I have said it before, and so should you: “You have to spend flowers to make flowers.”

Today, we are going to go over the dreaded cut back.

It is only a dreaded procedure by those who cannot bring themselves to cut off their flowers on certain plants.

Its easy understand that sentiment, given how prolific and beautiful your plants are right now.

You have to spend flowers to make flowers!

But enough of the platitudes.

My nickname is the “flower guy,” and it has always been my claim to fame — I can make plants bloom like crazy and arrange flowers and displays that cannot be ignored.

So, when I saw flowers today near their turning point, an alarm went off.

This week is a critical juncture that determines how your baskets, containers, flower beds, perennials, roses and cut flowers will look and perform for the rest of the season.

First, let’s get to your fuchsias, the world’s best natural hummingbird feeder.

Fuchsias are a temperamental plant if you want them to stay in peak bloom for months to come.

The key to this is pulling off the seed pods at the base of the old, dropped down blossoms.

It also really helps to do this trick before they get big and purple.

But you must always be pinching various tips so the entire plant gets this treatment every 4 to 6 weeks.

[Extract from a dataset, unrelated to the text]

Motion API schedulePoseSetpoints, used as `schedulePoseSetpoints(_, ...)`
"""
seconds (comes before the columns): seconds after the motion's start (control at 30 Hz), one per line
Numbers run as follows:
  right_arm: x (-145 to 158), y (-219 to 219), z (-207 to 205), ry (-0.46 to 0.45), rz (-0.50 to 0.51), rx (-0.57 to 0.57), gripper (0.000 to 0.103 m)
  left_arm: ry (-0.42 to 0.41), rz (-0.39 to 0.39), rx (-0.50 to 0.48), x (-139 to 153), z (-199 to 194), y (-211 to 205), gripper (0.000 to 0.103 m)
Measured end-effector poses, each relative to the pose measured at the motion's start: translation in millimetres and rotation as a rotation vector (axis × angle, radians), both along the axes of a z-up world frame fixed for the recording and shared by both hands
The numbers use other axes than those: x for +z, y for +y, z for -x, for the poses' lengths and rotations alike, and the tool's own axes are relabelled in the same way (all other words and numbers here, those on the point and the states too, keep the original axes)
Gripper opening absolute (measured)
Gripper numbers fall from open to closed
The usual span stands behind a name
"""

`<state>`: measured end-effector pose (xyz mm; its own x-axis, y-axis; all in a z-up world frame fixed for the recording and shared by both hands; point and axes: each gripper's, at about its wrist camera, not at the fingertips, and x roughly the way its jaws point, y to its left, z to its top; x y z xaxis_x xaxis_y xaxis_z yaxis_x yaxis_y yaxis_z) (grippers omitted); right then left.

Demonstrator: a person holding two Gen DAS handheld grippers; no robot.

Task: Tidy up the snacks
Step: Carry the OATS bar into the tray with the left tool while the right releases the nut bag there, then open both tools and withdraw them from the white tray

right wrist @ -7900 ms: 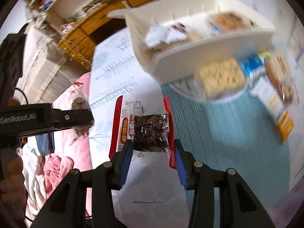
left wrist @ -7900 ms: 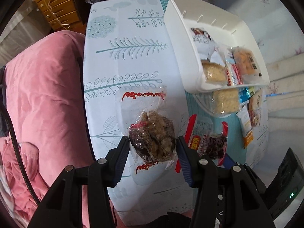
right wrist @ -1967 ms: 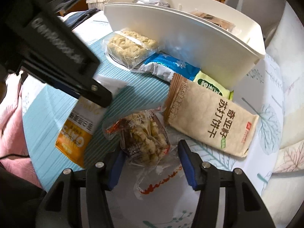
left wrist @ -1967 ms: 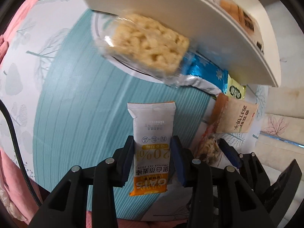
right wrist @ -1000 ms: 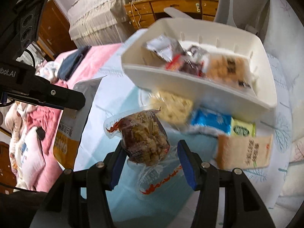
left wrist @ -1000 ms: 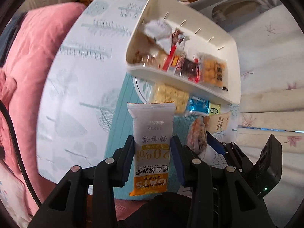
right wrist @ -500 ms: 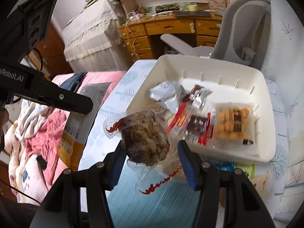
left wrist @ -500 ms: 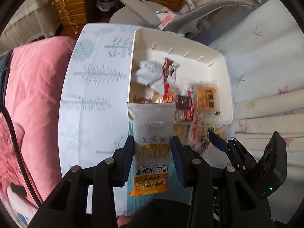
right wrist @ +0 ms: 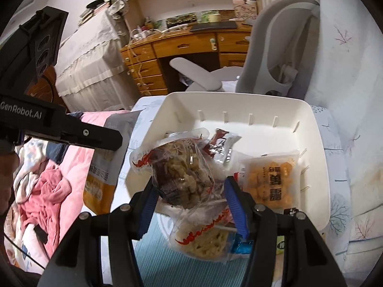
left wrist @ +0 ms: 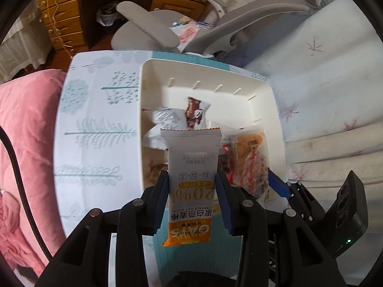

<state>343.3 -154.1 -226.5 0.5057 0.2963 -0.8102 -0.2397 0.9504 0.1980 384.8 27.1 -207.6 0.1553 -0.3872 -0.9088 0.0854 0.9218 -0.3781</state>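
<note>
My left gripper is shut on a white and orange oat bar packet, held upright over the near wall of the white bin. My right gripper is shut on a clear bag of brown nut snacks, held above the white bin at its near left side. Inside the bin lie a yellow biscuit pack, a silver and brown wrapper and other small packets. The oat bar packet and the left gripper's body show at the left of the right wrist view.
The bin stands on a small table with a leaf-print cloth and a teal mat. A blue packet lies on the mat by the bin. A pink blanket is to the left, a grey office chair and wooden desk behind.
Both grippers have moved forward over the table with their packets, from above the mat to above the bin. The bin now fills the middle of both views.
</note>
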Motion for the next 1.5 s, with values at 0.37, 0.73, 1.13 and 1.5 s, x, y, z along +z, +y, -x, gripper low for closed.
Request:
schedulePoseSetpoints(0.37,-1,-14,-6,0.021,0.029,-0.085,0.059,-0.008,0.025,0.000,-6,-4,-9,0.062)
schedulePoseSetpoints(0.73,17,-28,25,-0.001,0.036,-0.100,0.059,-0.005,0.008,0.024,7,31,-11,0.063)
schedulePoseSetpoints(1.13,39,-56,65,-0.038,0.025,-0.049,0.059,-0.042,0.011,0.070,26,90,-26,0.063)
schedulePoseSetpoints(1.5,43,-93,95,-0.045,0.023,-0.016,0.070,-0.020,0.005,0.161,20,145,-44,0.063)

Then as you are watering, remove old, dead and dying leaves that are beginning to look yellow and full of black spots.

Now on to all your summer annuals.

It is vital that you look for the first, original flower or flower spike, and as soon as it fades, you must cut it way back, even if there are small buds and have side branches.

I love dahlias — but they can quickly go to heck in a handbasket if you do not remove the old, spent flowers.

Fallen petals will rot all over your plant.

Old petals and blooms destroy the plant’s appearance and leaving dead flower heads on dahlias will cost you hundreds of future blooms.

Peninsula weather

Now, the dreaded cutback uses nature and our wonderful weather to create a unique situation found in few other places.

By cutting off the flowers and flower stalks and by pinching, we remove all modes of reproduction.

Cut off most, if not all, flowers on certain plants and stand back.

They will bounce back, far more spectacular then before.

And here is why you must do this task this week: The plants will first go into shock (wouldn’t you?) for a week or two (say Aug. 10), then for a week or two they will formulate new branches, stems, leaves, buds and blooms (Aug. 25).

With our gorgeous and mid early fall weather, September is a great month for growth, and these plants are extremely frustrated, not having been able to reproduce.

So with all of that new nutrient, they will grow and bloom like crazy.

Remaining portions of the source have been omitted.